The answer with redundant superclasses filtered: https://api.triplydb.com/s/gonTsun02

"object","object_label"
"http://purl.obolibrary.org/obo/UBERON_0002534","paired fin"
"http://purl.obolibrary.org/obo/UBERON_0010713","paired fin skeleton"
"http://purl.obolibrary.org/obo/UBERON_0001434","skeletal system"
"http://purl.obolibrary.org/obo/UBERON_0002091","appendicular skeleton"
"http://purl.obolibrary.org/obo/UBERON_0002204","musculoskeletal system"
"http://purl.obolibrary.org/obo/UBERON_0004288","skeleton"
"http://purl.obolibrary.org/obo/UBERON_0010707","appendage girdle complex"
"http://purl.obolibrary.org/obo/UBERON_0011249","appendicular skeletal system"
"http://purl.obolibrary.org/obo/UBERON_4300013","paired fin radial skeleton"

The answer with transitive results additionally filtered: https://api.triplydb.com/s/jmMdoadlr

"object","object_label"
"http://purl.obolibrary.org/obo/UBERON_4300013","paired fin radial skeleton"
hlapp commented 3 years ago

In your logically complete answer, http://purl.obolibrary.org/obo/CARO_0000006 (and some other terms) appears redundantly. But in the second query it doesn't appear at all, yet is it not a correct part of the answer. (The second query also lacks some terms returned non-redundantly in the first.)

So I think the second query is incomplete (it lacks answers one would expect), whereas the first one returns some results redundantly (with no benefit I can perceive).

balhoff commented 3 years ago

the first one returns some results redundantly (with no benefit I can perceive)

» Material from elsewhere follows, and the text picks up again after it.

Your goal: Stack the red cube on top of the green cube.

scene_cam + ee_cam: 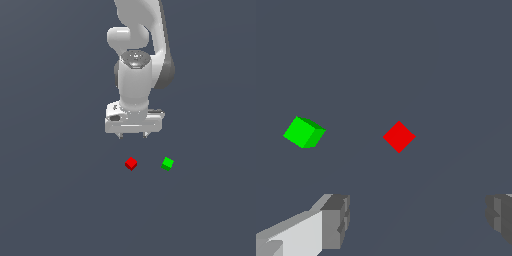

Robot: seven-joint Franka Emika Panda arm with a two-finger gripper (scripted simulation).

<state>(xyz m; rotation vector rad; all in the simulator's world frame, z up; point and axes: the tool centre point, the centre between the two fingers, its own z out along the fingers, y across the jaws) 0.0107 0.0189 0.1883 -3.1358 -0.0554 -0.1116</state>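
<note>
Gripper [416, 220] hangs wide open, holding nothing, above the red cube [399, 136]. That cube sits diamond-wise to the jaws; closing unrotated could squirt it toward the green cube [304, 132] nearby.

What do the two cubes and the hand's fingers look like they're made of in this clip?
The red cube and the green cube are flat, untextured solid colour with no gloss or grain: matte plastic at a guess, though a render leaves the material open. The hand has a smooth white shell, like painted metal or plastic. Its fingers are matte grey with ridged faces, possibly rubber pads.
</note>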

This was a SPARQL issue, due to multiple labels with different string datatypes. Please ignore that duplication here; unfortunately I think this glitch caused unnecessary confusion; the removal of redundancy between groups 1 and 2 wasn't for labels, but instead removing superclasses of other terms in the response. I edited that list, and provided an updated query link.

hlapp commented 3 years ago

I see. Still, what would be the rationale for excluding terms like http://purl.obolibrary.org/obo/CARO_0000006, http://purl.obolibrary.org/obo/UBERON_0000475, etc altogether? They do form part of the transitive closure, and the second query isn't just terms linked directly (i.e., not taking transitivity into account at all).

balhoff commented 3 years ago

http://purl.obolibrary.org/obo/CARO_0000006 and http://purl.obolibrary.org/obo/UBERON_0000475 are presumably both superclasses of one or more of the results still returned in the second set.

Simpler example: if your query for "what is X part of" says that X is part_of a 'pectoral fin', do you also want 'fin' returned as a value in addition to 'pectoral fin'?

These filters can be turned off and on with a query parameter if the answer isn't sufficiently universal.

hlapp commented 3 years ago

Simpler example: if your query for "what is X part of" says that X is part_of a 'pectoral fin', do you also want 'fin' returned as a value in addition to 'pectoral fin'?

Why would I not? It's correct, right? What my question was (and which I don't think you've answered yet), what kind of reasoning or rationale would make me want to say no, I don't want that, if the reasoning is not to only obtain direct rather than also transitive links.

balhoff commented 3 years ago

In general I would want the complete results. However if you were using this service to drive a browsable interface, then you would probably want only the most direct links.

hlapp commented 3 years ago

Maybe it would be useful then to include the distance (arguably the shortest if there are multiple distances)?

balhoff commented 3 years ago

Maybe it would be useful then to include the distance (arguably the shortest if there are multiple distances)?

That's unfortunately much harder to accomplish with SPARQL than 'all' or 'most specific' 😟